Work instructions :: Set the material down again exactly, line by line, skipping each picture.
══ Data provided ══
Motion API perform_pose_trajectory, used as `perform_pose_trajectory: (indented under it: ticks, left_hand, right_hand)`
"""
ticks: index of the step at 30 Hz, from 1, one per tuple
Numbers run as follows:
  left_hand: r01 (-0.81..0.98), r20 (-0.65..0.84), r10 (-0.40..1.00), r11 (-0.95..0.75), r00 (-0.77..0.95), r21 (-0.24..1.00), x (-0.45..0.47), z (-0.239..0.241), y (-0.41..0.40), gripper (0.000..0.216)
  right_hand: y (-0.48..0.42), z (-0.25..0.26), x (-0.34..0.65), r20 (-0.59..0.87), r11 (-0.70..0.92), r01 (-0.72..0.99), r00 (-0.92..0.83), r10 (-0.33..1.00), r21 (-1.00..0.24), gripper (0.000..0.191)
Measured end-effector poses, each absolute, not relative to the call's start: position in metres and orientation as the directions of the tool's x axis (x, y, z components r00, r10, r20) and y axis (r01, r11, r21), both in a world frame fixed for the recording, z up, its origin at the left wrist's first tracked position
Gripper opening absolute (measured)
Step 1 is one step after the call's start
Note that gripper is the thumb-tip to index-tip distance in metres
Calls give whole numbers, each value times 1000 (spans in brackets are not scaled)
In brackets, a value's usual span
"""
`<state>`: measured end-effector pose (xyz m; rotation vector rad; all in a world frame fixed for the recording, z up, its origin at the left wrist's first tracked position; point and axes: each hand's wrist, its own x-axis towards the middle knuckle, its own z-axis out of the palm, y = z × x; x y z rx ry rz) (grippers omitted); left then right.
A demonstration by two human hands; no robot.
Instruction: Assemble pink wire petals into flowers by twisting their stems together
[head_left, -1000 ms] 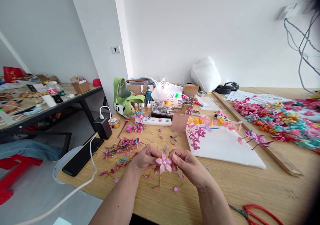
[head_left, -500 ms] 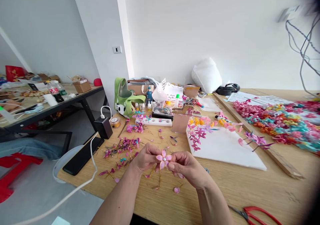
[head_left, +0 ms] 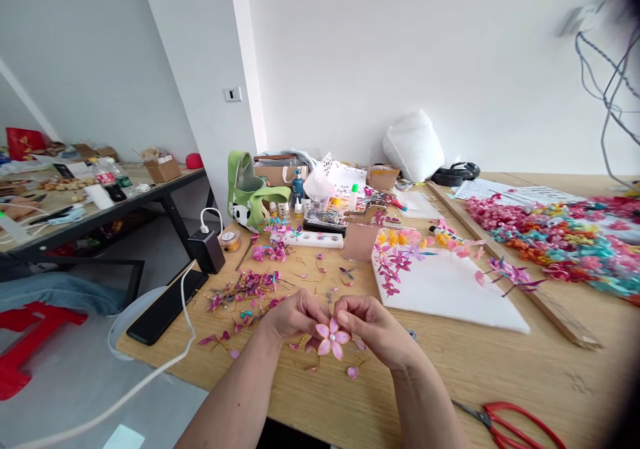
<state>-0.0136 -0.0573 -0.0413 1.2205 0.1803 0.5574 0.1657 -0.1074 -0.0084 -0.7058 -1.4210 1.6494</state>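
Observation:
Between my hands is a pink artificial flower [head_left: 333, 338] with gold-edged petals and a white pearl at its centre, its face turned toward me. My left hand [head_left: 301, 317] is closed, pinching the flower from the left. My right hand [head_left: 369, 324] is closed too, thumb and fingers pinched just above the petals. The flower's stem is hidden behind my fingers. Under and around the hands lie loose petals, such as a pink one [head_left: 353, 372], and bits of gold wire. Left of my left hand is a heap of magenta flowers on wire stems [head_left: 253, 288].
Red-handled scissors [head_left: 515, 422] lie at the front right. A white foam board [head_left: 460, 296] bears flowers along its left side. A black phone [head_left: 167, 308] and charger block [head_left: 207, 250] with a white cable sit left. Colourful flowers [head_left: 560, 242] are piled right, beyond a wooden strip [head_left: 545, 309].
The flower has moved slightly down and right and turned. My right hand has shifted from its right petal to above it, closer to my left hand.

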Motion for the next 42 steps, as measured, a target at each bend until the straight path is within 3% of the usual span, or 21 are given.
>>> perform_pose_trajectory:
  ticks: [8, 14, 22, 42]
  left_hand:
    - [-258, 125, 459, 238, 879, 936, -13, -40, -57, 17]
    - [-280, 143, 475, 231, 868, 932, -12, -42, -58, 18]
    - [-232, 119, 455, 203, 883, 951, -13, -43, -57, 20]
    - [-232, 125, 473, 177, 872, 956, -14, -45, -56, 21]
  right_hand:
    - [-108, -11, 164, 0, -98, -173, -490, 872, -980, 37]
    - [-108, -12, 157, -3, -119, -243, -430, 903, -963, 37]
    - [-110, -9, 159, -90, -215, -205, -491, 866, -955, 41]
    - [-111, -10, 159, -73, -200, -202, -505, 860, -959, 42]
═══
The answer ::
Motion API perform_pose_trajectory, used as `perform_pose_trajectory: (indented under it: ticks, left_hand, right_hand)`
"""
ticks: index of the step at 30 Hz, from 1, one per tuple
Numbers run as follows:
  left_hand: r01 (-0.81..0.98), r20 (-0.65..0.84), r10 (-0.40..1.00), r11 (-0.95..0.75), r00 (-0.77..0.95), r21 (-0.24..1.00), x (-0.45..0.47), z (-0.239..0.241), y (-0.41..0.40), gripper (0.000..0.216)
  right_hand: y (-0.48..0.42), z (-0.25..0.26), x (-0.34..0.65), r20 (-0.59..0.87), r11 (-0.70..0.92), r01 (-0.72..0.99), r00 (-0.92..0.83), r10 (-0.33..1.00), r21 (-1.00..0.24), gripper (0.000..0.191)
Measured end-effector poses, each absolute, not relative to the call's start: position in metres and orientation as the directions of the tool's x axis (x, y, z components r00, r10, r20) and y axis (r01, r11, r21), both in a world frame fixed for the recording, z up, its origin at the left wrist's first tracked position
Gripper opening absolute (measured)
Step 1 is one step after the call's start
Note that gripper is the thumb-tip to index-tip distance in metres
Calls give whole numbers, each value times 1000 (spans in brackets are not scaled)
In brackets, a value's usual span
"""
`<state>`: measured end-effector pose (xyz m; rotation vector rad; all in a world frame fixed for the recording, z up, its origin at the left wrist's first tracked position; point and axes: each hand's wrist, its own x-axis towards the middle knuckle, its own z-axis out of the palm, y = z × x; x y z rx ry rz) (grippers omitted); left then right.
A demonstration by two human hands; no robot.
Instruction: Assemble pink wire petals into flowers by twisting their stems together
[head_left, -1000 ms] 
[head_left, -500 ms] 
[head_left, +0 ms] 
<state>-0.0136 -0.0573 -0.0413 1.2205 0.1803 0.5574 0.1657 -0.1074 -0.0084 -0.7058 -1.4210 1.6494</state>
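Observation:
Between my hands is a pink artificial flower [head_left: 333, 338] with gold-edged petals and a white pearl at its centre, its face turned toward me. My left hand [head_left: 301, 317] is closed, pinching the flower from the left. My right hand [head_left: 369, 324] is closed too, thumb and fingers pinched just above the petals. The flower's stem is hidden behind my fingers. Under and around the hands lie loose petals, such as a pink one [head_left: 353, 372], and bits of gold wire. Left of my left hand is a heap of magenta flowers on wire stems [head_left: 253, 288].
Red-handled scissors [head_left: 515, 422] lie at the front right. A white foam board [head_left: 460, 296] bears flowers along its left side. A black phone [head_left: 167, 308] and charger block [head_left: 207, 250] with a white cable sit left. Colourful flowers [head_left: 560, 242] are piled right, beyond a wooden strip [head_left: 545, 309].
The flower has moved slightly down and right and turned. My right hand has shifted from its right petal to above it, closer to my left hand.
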
Motion for the next 42 steps, as measured, a target at each bend until the straight path is within 3% of the usual span, or 21 are given.
>>> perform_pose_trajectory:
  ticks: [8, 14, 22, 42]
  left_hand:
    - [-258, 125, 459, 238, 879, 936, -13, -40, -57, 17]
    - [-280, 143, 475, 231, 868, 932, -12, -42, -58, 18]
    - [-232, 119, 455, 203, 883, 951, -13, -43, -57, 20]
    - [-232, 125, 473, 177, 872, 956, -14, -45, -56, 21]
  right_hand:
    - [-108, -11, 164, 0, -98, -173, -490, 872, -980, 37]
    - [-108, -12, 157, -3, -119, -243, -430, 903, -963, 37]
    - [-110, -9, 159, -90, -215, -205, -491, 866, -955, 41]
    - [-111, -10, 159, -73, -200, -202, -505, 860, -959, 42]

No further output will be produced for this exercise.